But the project became a sleuthing exercise that would
take three years and encompass 100. The volunteers’ hard
work culminated in a commemorative book, A
Century of Caring: A Pictorial History of Alta Bates Summit
Medical Center,
published this year to celebrate Alta Bates Summit’s
centennial, as well as a historical exhibit.
Arline and Mary Ann met for several hours each week to
sift through fading black-and-white photographs, newspaper
clippings, legal documents, old menus, and ledgers. “There was
no organization whatsoever,” Arline says. “A
good portion had no date, name, or anything.” The two
used any clue they could find—the apparent ages of
hospital employees, car models, hair styles, types of medical
equipment—to date the material. Arline said she would
corner staff in the hall and ask them to name the people
in the photographs. Having been a volunteer with Alta Bates
Summit for the past 33 years herself, her own knowledge was
a valuable resource. “It was real detective work,” she
says.
Both women have long histories of volunteering for the
hospital. Mary Ann worked at Herrick as a candy striper
in her teens, and returned as a volunteer seven years
ago, when she retired from her career as a Berkeley schoolteacher.

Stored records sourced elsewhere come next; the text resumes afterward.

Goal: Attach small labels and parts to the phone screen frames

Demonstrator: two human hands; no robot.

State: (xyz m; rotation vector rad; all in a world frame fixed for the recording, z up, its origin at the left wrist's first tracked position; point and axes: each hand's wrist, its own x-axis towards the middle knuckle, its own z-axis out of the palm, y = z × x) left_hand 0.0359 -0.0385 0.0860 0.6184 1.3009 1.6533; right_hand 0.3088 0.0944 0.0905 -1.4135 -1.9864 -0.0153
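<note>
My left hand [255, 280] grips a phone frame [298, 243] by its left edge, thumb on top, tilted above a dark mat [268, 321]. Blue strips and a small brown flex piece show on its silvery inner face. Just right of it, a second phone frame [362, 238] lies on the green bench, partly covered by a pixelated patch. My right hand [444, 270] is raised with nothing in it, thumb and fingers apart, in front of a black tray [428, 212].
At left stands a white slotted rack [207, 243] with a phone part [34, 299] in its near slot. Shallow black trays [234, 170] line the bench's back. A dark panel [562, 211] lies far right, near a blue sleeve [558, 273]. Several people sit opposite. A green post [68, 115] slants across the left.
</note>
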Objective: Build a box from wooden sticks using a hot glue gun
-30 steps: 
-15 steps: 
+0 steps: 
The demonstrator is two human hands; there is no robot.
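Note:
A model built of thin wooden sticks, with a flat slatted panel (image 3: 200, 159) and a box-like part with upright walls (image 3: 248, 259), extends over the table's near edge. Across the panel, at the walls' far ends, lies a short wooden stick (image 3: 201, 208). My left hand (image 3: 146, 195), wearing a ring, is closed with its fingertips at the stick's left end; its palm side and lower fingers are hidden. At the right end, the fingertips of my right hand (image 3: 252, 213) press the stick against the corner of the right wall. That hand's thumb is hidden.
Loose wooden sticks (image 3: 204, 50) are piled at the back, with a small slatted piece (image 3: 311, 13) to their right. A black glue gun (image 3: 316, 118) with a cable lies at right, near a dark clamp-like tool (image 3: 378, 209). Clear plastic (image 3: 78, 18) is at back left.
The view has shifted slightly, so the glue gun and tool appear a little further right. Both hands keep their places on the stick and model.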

Arline has been a regular face at Alta Bates since 1972.
She worked the refreshment cart, front desk, and in transportation
dispatch before serving as president of the Alta Bates
Volunteer Association and helping to establish the student
volunteer program.
“It was an honor to work on this project,” says
Mary Ann. “Whenever I’ve had health problems,
I’ve been treated at Alta Bates Summit. My grandniece
was born there, and my mother passed away there. I have a
very close affiliation with the place.”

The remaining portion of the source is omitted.